__Problem description__:
Collect all lines from the records below that include the word "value".

****************************************

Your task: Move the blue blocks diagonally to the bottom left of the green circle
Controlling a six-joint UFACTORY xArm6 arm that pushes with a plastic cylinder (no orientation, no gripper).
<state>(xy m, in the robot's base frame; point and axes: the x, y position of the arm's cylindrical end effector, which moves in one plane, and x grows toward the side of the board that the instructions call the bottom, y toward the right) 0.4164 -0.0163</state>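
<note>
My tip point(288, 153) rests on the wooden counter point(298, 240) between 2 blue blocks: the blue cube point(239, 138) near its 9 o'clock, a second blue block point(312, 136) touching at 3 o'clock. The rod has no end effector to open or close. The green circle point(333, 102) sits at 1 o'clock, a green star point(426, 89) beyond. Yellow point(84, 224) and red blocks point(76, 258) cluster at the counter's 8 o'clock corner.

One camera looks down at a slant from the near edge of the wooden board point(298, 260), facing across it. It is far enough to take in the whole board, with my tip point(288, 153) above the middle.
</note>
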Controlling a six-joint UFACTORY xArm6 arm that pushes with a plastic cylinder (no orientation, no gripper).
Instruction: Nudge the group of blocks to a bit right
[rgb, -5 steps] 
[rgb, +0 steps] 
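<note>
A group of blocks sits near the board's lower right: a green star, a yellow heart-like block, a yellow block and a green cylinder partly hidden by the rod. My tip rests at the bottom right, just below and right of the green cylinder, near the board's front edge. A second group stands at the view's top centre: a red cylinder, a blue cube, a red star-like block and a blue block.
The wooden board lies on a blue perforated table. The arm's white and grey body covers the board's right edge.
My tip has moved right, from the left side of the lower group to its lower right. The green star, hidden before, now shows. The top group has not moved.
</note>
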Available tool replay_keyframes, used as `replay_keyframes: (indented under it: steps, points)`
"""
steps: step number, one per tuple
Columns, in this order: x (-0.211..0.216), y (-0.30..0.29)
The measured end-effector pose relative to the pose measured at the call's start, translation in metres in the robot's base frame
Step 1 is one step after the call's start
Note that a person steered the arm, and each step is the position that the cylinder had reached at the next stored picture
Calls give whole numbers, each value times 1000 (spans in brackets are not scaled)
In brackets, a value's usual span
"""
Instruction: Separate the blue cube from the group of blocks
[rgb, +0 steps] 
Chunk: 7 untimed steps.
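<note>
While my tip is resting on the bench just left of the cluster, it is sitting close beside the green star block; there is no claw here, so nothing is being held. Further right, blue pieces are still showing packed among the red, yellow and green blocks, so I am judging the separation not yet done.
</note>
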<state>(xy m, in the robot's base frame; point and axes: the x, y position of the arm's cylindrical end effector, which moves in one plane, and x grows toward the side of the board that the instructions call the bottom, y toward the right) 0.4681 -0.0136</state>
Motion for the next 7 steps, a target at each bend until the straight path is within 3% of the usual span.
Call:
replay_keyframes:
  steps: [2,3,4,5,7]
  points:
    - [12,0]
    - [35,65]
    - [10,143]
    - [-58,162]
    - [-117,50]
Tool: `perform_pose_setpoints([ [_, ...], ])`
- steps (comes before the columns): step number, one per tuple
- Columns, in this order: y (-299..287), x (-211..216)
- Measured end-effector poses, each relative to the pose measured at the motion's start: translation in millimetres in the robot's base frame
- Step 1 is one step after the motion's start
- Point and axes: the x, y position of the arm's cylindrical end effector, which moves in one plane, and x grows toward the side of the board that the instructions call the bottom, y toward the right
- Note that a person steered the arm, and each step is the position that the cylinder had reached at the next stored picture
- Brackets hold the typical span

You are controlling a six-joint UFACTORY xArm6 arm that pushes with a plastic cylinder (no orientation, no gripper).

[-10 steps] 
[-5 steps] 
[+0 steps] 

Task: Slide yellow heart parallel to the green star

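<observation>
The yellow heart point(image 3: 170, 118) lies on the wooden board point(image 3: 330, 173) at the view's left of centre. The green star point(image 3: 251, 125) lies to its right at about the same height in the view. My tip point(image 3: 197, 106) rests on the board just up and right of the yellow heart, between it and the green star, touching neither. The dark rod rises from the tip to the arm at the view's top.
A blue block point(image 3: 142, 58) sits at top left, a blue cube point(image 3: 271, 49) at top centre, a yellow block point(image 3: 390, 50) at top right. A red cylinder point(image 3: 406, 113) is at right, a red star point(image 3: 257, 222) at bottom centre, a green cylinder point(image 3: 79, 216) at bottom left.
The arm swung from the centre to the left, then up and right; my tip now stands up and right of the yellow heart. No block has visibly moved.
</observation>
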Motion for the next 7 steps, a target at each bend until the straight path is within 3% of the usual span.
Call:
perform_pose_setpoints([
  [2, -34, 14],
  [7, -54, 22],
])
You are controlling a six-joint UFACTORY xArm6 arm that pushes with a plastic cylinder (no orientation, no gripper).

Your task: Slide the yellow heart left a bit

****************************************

__Finished exercise__:
Calls give whole numbers, each value times 1000 (spans in brackets are not scaled)
In brackets, a value's usual span

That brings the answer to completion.